Search the listing below for the string "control" and copy every line where it occurs.

────

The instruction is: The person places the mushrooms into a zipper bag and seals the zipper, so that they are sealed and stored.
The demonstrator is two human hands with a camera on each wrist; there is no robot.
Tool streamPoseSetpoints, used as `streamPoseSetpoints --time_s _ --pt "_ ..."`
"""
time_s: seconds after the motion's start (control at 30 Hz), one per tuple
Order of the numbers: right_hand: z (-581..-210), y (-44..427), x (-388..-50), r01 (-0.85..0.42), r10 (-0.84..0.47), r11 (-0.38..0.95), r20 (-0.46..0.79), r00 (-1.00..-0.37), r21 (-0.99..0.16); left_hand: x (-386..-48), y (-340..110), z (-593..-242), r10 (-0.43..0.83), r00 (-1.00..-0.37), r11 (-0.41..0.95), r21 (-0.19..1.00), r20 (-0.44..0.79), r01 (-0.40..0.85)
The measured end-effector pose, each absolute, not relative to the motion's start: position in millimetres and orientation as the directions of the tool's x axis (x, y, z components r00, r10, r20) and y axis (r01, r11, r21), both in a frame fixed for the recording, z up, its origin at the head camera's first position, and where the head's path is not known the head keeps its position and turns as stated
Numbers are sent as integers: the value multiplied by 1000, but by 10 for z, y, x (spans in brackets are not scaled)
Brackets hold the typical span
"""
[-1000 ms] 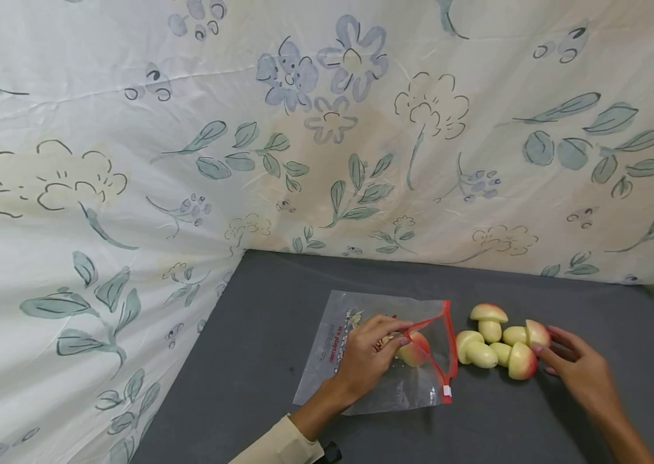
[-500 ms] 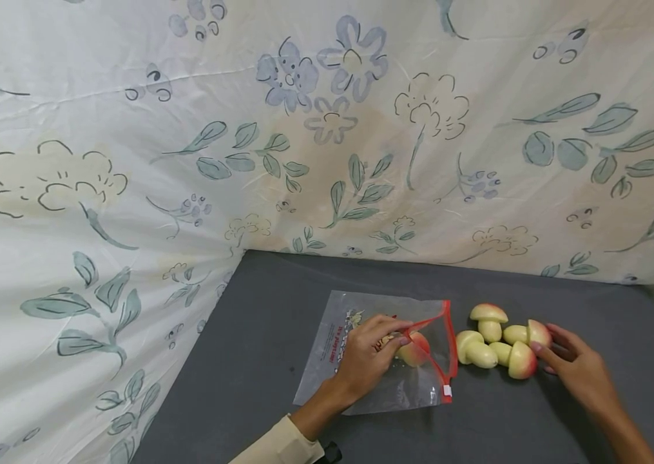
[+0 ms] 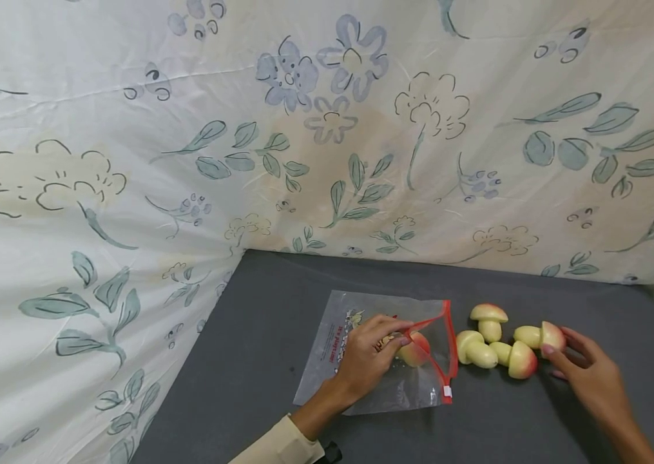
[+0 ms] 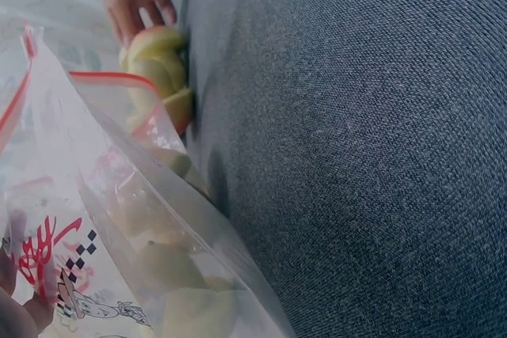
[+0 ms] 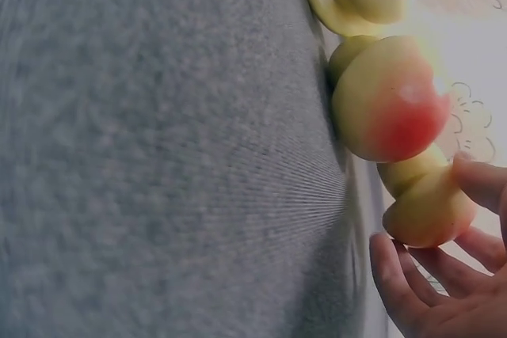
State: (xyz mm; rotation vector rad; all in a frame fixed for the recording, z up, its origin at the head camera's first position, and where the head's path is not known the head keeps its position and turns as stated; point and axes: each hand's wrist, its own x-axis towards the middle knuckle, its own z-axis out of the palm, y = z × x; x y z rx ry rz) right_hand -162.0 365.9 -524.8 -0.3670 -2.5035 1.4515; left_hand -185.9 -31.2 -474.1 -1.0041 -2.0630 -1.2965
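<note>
mushroom (image 3: 538, 337), one: shifted right since the earlier frame.
right hand (image 3: 593, 374), lower right: half curled, gripping it; left hand (image 3: 364, 357), lower centre: fingers curled, pinching bag (image 3: 402, 392), unmoved.

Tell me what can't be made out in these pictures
Head view: printing on the plastic bag, partly covered by the left hand.
Left wrist view: the number of pale shapes, blurred by the cloudy bag.
Left wrist view: most of the left hand, beyond the left edge.
Right wrist view: part of the right hand, cut by the edge.
</note>
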Motion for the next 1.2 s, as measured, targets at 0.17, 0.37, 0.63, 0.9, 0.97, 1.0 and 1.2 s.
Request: streamPoseSetpoints --time_s 0.17,0.37,0.63,0.9,0.97,1.0,1.2 --pt "-5180 3651 -1545 55 352 414 104 -930 -908 -1855 -307 -4743 318 -600 273 535 734 800" --pt "-5111 3596 -1497 51 362 430 120 -925 -901 -1856 -308 -4737 315 -597 272 532 737 801" --pt "-5029 3503 -1445 0 320 456 164 -933 -890 -1852 -302 -4730 315 -605 271 542 731 795" --pt "-4949 3363 -1402 -19 282 505 186 -941 -863 -1855 -303 -4741 314 -607 269 545 730 794" --pt "-4932 3327 -1391 -32 270 505 194 -943 -862 -1855 -304 -4743 316 -606 267 545 730 795" --pt "-4924 3312 -1387 -38 267 503 197 -943 -863 -1855 -304 -4741 317 -606 268 544 729 795" --pt "-4890 3216 -1364 -32 255 518 189 -948 -855 -1847 -306 -4739 316 -611 275 546 726 791"
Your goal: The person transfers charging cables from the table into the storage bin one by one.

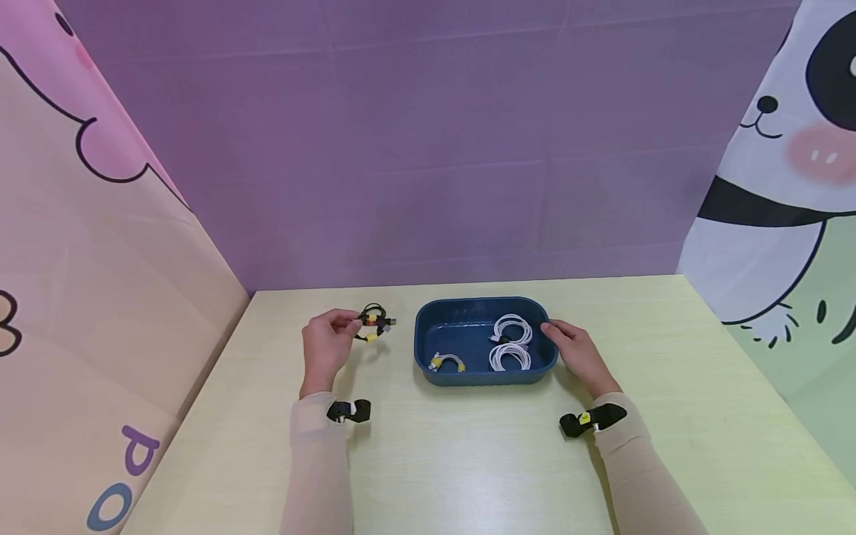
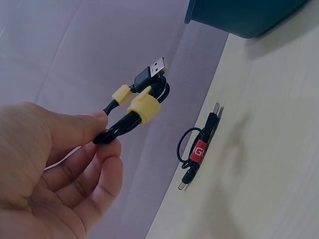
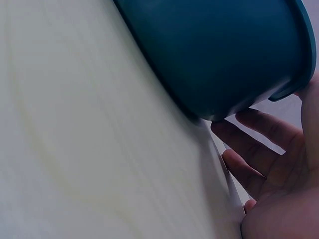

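Observation:
My left hand (image 1: 325, 349) pinches a coiled black USB cable (image 2: 118, 127) between thumb and fingertips, above the table. Yellow ties bind that cable, and its metal plug points away from the hand. Just beyond it, a short black cable (image 2: 198, 151) with a red tag lies on the table. My right hand (image 1: 576, 351) holds the right end of a dark blue bin (image 1: 483, 379), the thumb at the rim and the fingers (image 3: 247, 144) against its outer wall. Inside the bin are two white coiled cables (image 1: 492, 358) and a small white cable with yellow ends (image 1: 436, 362).
The pale wooden table (image 1: 455, 461) carries the bin near its back edge. A purple cloth (image 1: 428, 148) hangs behind it, with printed cloths at the left (image 1: 100, 297) and right (image 1: 789, 253) sides. Each wrist wears a black camera strap.

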Demonstrator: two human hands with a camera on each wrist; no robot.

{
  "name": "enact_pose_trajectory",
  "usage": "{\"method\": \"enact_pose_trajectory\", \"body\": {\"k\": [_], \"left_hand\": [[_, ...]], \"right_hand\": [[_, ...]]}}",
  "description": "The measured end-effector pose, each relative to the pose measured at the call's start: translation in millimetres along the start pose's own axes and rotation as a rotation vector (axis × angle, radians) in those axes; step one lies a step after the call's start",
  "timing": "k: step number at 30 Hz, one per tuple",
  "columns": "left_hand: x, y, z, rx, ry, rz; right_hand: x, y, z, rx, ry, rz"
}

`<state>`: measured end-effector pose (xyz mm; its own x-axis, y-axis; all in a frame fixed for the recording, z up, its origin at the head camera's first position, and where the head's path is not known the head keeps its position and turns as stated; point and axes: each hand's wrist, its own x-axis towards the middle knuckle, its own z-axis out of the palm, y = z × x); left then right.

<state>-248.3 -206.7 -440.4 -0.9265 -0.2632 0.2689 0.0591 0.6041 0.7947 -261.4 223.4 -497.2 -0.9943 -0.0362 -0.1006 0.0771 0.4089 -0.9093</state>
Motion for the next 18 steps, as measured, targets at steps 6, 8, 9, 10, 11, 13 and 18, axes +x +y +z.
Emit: {"method": "enact_pose_trajectory", "body": {"k": [6,8,9,10,11,13,18], "left_hand": [[-0.1,2.0,-0.3,-0.009,-0.001,0.0],[0.0,2.5,0.0,-0.015,0.001,-0.002],[-0.1,2.9,0.1,-0.017,0.001,-0.004],[-0.3,3.3,0.1,-0.02,0.002,-0.007],[-0.4,3.6,0.2,-0.022,0.002,-0.008],[-0.7,3.9,0.4,-0.024,0.003,-0.01],[-1.3,5.0,0.9,-0.031,0.009,-0.006]], "right_hand": [[0.2,-0.3,0.0,-0.001,-0.002,0.003],[0.4,-0.1,0.1,-0.001,-0.002,0.004],[0.5,0.0,0.2,-0.002,-0.002,0.004],[0.5,0.1,0.4,-0.004,-0.002,0.004],[0.5,0.2,0.3,-0.004,-0.002,0.004],[0.2,0.2,0.1,-0.004,-0.002,0.003],[-0.1,-0.1,0.0,-0.007,-0.003,0.002]]}}
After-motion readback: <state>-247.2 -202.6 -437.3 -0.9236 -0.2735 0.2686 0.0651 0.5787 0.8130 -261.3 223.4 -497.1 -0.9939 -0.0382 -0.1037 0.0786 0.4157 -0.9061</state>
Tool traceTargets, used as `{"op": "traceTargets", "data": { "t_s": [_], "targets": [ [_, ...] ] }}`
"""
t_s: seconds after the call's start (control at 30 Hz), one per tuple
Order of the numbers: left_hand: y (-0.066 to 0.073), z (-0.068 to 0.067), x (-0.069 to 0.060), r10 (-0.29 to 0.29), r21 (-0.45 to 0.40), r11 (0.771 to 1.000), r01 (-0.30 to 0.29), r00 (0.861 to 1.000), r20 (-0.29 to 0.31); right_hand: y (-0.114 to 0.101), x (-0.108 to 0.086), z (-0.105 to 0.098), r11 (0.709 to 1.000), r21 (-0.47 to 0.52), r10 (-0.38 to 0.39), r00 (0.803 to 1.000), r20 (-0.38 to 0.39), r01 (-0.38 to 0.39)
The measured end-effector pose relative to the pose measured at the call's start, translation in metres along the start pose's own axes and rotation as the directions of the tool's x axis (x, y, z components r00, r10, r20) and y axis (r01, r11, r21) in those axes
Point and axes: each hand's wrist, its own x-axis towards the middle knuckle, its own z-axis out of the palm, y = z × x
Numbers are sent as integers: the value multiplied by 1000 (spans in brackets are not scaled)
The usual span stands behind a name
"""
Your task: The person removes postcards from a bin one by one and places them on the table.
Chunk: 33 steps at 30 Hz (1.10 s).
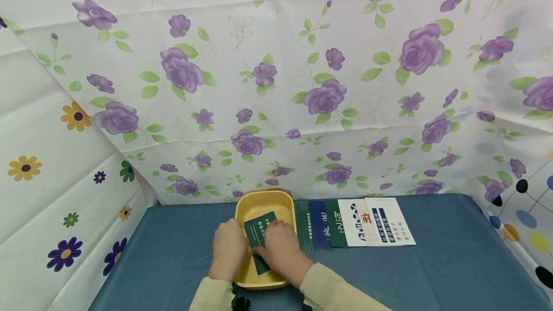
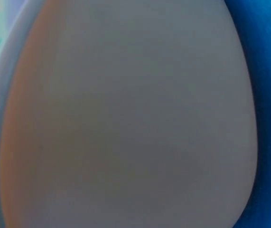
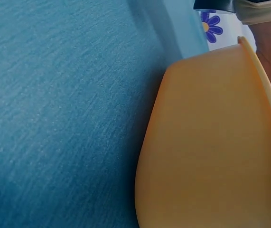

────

◆ Output below ◆
time_s: seconds after the motion's start (control at 30 Hz), one per tuple
t_s: seconds after the call's start (control at 30 Hz), one per tuple

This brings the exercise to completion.